How is the backfield shaping up?
Well, I think that's going to be a situation that continues to develop well into the regular season, particularly without the benefit of preseason games to help determine how much the rookies can handle. That said, we have learned a few things since camp commenced.
For one, Bruce Arians made it clear that Ronald Jones would be the main man in the backfield. Last year, Jones averaged a little under 13 touches a game, between carries and receptions. That number will likely go up into the 18-20 range, and I would imagine some games he'll get into the mid-20s if the Bucs really are improved this year and more often have leads in the fourth quarter. Last year, Jones only averaged a little more than two carries per game in the fourth quarter, and he only got two handoffs all year in which his team was leading with less than four minutes to play.
What we don't know yet, however, is how involved Jones will be in the passing game. He was effective in that area last year, averaging 10.0 yards per reception and catching 31 of the 40 passes thrown his way, but the volume wasn't high. The Bucs would like to get him in the open field more often, as he's shown he can be dynamic in space, but he's got to demonstrate that he's a reliable pass-catcher in these weeks of practice. He's had a couple issues with dropped passes so far, as have several of the backs in camp.
We also know that T.J. Logan will not be a part of the equation since he lost his season to a knee injury last week. That seems like more of an issue in the return game, but Arians had made it clear that he had plans for Logan as a running back, too.
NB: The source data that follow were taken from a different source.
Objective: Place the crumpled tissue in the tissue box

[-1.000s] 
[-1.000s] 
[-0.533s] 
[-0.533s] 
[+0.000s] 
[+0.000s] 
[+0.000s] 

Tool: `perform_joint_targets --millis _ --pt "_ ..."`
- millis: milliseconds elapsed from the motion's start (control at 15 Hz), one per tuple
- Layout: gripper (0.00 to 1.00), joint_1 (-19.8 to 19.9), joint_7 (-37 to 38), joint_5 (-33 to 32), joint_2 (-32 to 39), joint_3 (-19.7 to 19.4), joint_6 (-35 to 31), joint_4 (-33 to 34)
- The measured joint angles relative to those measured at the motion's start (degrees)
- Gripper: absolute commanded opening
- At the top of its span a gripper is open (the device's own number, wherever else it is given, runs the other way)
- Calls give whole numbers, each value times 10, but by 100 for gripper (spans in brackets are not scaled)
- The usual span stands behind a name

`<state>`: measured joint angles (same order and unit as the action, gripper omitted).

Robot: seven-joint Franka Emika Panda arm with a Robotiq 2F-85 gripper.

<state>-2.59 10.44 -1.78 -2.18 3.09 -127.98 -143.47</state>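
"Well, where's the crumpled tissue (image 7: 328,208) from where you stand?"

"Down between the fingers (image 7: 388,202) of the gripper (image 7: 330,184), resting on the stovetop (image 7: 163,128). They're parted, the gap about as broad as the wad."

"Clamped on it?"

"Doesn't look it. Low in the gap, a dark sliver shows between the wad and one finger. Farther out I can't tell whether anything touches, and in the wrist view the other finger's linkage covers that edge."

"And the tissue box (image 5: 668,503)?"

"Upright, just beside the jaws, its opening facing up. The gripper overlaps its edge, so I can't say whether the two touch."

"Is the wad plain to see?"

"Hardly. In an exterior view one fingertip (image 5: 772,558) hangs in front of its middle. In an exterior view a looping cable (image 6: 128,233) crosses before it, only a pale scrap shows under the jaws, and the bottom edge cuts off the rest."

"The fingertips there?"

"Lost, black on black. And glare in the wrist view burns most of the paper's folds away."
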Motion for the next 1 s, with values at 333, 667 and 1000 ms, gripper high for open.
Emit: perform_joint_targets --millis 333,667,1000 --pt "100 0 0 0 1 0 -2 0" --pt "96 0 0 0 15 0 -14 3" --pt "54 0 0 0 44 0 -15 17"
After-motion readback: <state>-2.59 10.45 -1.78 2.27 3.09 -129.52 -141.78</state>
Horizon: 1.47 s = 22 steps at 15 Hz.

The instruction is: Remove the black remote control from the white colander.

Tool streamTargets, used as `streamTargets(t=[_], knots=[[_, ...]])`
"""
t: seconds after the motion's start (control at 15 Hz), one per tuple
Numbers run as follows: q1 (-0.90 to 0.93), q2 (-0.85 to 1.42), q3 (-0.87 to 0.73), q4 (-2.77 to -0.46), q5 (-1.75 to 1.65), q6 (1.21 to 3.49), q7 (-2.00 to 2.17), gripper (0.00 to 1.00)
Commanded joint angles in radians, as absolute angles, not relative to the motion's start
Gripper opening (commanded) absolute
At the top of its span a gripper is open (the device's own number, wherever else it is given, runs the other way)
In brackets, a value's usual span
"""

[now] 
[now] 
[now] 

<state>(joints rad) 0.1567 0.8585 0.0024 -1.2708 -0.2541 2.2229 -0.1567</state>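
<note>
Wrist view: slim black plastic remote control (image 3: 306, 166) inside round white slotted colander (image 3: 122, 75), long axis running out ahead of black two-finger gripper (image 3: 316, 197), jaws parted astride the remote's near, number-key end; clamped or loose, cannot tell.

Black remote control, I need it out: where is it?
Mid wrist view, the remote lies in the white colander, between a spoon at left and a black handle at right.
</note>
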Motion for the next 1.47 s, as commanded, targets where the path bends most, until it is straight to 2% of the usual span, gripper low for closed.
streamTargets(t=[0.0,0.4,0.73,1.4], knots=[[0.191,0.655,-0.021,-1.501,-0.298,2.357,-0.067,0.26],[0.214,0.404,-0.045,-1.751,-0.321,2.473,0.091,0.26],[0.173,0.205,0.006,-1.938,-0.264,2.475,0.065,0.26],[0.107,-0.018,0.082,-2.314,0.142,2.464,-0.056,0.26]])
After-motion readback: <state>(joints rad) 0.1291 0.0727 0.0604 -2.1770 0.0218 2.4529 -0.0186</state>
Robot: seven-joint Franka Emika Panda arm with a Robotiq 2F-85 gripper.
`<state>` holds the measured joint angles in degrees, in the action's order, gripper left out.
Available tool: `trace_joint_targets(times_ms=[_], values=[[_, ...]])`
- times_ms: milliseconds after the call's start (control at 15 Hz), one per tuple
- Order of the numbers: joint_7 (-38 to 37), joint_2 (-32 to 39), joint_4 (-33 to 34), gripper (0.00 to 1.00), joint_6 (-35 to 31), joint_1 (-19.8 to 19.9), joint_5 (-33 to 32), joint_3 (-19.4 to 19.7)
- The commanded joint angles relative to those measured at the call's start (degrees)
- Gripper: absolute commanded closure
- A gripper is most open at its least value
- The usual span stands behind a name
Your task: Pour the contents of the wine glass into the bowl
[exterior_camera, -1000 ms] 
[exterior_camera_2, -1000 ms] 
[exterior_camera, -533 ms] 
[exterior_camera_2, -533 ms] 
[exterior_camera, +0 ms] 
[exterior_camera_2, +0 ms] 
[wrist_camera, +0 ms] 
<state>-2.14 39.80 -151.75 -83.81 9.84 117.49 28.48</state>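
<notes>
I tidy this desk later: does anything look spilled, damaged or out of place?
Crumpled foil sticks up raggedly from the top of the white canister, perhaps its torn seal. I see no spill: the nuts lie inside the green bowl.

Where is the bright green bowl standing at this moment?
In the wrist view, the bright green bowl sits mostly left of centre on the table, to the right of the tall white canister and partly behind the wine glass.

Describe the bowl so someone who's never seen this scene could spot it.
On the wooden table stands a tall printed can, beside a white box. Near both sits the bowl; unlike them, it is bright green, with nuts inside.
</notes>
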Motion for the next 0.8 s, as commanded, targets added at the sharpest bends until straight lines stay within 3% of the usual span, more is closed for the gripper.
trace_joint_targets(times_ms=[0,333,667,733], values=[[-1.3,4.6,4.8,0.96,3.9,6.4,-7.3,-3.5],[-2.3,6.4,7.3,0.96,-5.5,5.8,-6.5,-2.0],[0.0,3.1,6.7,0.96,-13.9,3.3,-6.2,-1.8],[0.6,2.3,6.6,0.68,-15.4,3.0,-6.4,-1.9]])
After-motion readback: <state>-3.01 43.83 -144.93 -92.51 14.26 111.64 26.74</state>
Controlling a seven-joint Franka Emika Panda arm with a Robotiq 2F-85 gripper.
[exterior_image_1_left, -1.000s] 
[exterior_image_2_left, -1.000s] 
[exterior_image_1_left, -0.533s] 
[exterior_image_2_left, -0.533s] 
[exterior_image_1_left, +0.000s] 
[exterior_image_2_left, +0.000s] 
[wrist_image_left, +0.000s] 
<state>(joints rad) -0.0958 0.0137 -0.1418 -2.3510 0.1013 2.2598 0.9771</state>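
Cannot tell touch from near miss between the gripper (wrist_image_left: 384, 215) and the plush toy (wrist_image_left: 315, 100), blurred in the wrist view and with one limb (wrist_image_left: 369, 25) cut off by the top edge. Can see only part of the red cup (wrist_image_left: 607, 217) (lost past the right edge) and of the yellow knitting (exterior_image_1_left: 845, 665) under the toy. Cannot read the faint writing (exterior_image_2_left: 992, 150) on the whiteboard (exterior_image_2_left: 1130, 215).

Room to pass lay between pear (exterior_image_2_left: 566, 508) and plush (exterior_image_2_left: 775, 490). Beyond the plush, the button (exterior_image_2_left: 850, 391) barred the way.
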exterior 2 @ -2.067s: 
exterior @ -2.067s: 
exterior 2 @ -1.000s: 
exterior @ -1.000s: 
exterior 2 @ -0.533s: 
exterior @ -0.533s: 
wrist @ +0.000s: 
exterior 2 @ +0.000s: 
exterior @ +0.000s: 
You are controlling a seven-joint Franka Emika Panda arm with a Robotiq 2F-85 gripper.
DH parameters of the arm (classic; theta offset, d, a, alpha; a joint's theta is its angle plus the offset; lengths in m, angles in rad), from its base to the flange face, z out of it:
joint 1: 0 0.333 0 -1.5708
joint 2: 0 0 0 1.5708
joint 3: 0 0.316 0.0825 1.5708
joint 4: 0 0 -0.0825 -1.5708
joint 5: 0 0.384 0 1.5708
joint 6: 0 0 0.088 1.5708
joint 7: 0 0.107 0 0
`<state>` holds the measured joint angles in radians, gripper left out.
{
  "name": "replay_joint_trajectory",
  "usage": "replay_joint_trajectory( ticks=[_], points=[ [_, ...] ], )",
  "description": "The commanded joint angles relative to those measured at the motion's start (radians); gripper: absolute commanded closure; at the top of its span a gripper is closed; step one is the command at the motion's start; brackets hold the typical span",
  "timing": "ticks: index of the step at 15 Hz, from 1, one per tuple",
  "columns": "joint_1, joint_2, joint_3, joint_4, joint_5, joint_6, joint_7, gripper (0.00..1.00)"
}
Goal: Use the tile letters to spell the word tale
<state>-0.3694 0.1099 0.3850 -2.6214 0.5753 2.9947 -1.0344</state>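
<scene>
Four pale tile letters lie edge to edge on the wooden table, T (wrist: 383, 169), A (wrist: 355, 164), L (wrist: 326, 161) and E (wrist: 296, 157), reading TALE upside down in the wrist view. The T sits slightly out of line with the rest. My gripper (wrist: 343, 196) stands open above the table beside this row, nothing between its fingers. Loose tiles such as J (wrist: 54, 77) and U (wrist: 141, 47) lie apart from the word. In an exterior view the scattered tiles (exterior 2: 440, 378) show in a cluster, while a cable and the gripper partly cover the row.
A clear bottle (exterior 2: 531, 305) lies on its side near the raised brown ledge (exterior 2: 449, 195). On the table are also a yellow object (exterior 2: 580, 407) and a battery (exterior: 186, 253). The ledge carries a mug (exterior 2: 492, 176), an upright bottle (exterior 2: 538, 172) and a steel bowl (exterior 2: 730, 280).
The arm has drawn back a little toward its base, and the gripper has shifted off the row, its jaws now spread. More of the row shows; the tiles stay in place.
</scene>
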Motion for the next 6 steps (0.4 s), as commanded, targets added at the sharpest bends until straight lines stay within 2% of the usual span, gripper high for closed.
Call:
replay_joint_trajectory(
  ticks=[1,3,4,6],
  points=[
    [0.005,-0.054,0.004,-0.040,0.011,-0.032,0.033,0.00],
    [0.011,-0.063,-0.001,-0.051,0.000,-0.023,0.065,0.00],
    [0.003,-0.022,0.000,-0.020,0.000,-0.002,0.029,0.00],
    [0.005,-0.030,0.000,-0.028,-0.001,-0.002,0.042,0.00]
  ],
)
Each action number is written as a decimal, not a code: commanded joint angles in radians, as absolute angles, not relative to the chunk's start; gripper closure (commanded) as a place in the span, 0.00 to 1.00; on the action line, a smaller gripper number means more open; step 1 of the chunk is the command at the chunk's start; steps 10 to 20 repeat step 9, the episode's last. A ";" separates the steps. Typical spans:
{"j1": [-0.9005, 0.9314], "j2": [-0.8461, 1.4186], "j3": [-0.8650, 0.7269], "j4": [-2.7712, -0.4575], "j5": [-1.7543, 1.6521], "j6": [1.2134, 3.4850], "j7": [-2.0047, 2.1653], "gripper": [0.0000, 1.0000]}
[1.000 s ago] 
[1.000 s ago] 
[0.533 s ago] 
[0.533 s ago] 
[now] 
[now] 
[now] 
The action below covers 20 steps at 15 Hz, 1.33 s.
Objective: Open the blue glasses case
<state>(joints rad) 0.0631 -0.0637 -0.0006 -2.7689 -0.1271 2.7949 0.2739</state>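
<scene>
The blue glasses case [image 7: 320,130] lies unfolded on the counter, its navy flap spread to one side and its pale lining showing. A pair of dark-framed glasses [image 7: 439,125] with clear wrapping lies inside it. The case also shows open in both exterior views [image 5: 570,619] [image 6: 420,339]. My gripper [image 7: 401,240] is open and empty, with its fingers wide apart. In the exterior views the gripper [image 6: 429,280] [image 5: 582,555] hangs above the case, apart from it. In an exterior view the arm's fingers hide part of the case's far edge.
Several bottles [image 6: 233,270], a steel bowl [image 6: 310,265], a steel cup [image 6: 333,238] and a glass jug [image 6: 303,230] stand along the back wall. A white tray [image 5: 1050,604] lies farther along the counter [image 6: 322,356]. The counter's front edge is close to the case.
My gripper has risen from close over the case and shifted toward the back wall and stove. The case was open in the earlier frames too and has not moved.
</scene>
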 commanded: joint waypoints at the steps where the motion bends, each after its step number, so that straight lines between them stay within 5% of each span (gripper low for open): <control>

We don't know yet how much rookie third-rounder Ke'Shawn Vaughn will be featured in the offense, but it doesn't seem like he'll be a big part of it in the early going. I base that on Arians' response to a question on Vaughn's potential impact against the Saints in Week One, in which the coach noted that if he did have an impact it would likely be as a kickoff returner.
And we know from what his new teammates are saying that 32-year-old veteran back LeSean McCoy has looked spry and shifty on the practice field since joining the team. McCoy averaged 4.6 yards per carry last year with the Chiefs and he's also proved to be a very good pass-catching back throughout his stellar career. He also knows what he's doing in pass protection. If RoJo continues to be more of a first and second-down back, McCoy could battle incumbent Dare Ogunbowale for the third-down role.
Based on all that, Mr. Wordsmith, I would expect to see a lot of Ronald Jones in the early going, with McCoy being his primary reserve. However, as the season develops, look for rookies Vaughn and Ray Calais to grow into bigger roles.